An airman at the U.S. Air Force Academy faces charges of sexually abusing a female service member, the school announced.
Senior Airman Aaron C. Stubbs, whose age was not given, has been charged with aggravated sexual contact and abusive sexual contact against a female enlisted airman, according to a statement issued today.
Both counts, known in military parlance as "specifications," violate Article 120 of the Uniform Code of Military Justice, a section of the military's criminal code that deals with rape and sexual assault.
Stubbs, assigned to the 10th Security Forces Squadron, will face a general court-martial on Aug. 6 at the academy in Colorado Springs, Colo., according to the release. A court-martial is similar to a criminal trial in civilian court.
Lawmakers have called for removing an officer's ability to oversee courts-martial after a spate of military sexual assault scandals.
Lt. Col. Jeffrey Krusinski, 41, then the chief of the Air Force's sexual assault prevention and response branch, was arrested in May and charged with sexual battery after allegedly groping a woman outside a strip club near the Pentagon. The service hired a woman, Maj. Gen. Margaret Woodward, who investigated the abuse of female recruits by trainers at Lackland Air Force Base, Texas, to serve in the post.
Earlier in the year, Gen. Craig Franklin, commander of the 3rd Air Force at Ramstein Air Base in Germany, ignited a firestorm when he chose to overturn the sexual assault conviction of Lt. Col. James Wilkerson III, a fellow fighter pilot who was accused of fondling the victim as she slept in his guest bedroom.
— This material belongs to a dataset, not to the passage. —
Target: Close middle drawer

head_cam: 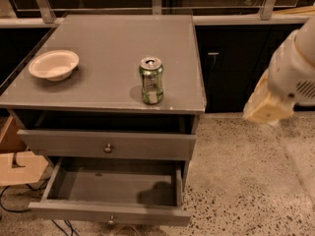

An estimated 26,000 active-duty troops had unwanted sexual contact in fiscal 2012, up from about 19,300 in 2010, according to a report the Pentagon released earlier this year. By comparison, 3,374 troops reported sexual assaults last year, an increase of 5.7 percent from the previous year, according to the report.
Advocates say the discrepancy in the figures shows the degree to which victims are reluctant to come forward.
"A victim doesn't have to go to the commander," Army Gen. Martin Dempsey, chairman of the Joint Chiefs of Staff, said when asked why military leadership opposes legislation introduced by Sen. Kirsten Gillibrand D-N.Y., to remove the chain of command from the prosecution of sexual assaults. There are "other places where a victim can go," he said yesterday in an interview yesterday with ABC's "This Week."
The Defense Department is considering wider adoption of an Air Force program that provides special counsel to victims of sexual assault or unwanted sexual contact, Dempsey said.
The White House has nominated a female executive at the defense contractor SAIC Inc. and a former assistant secretary of defense to be the next Air Force secretary.
President Barack Obama last week announced the nomination of Deborah Lee James, an executive at the defense contractor SAIC Inc. and a former assistant secretary of defense, to be the next Air Force secretary.
If confirmed by the Senate, James will be the second woman to hold the service's top job.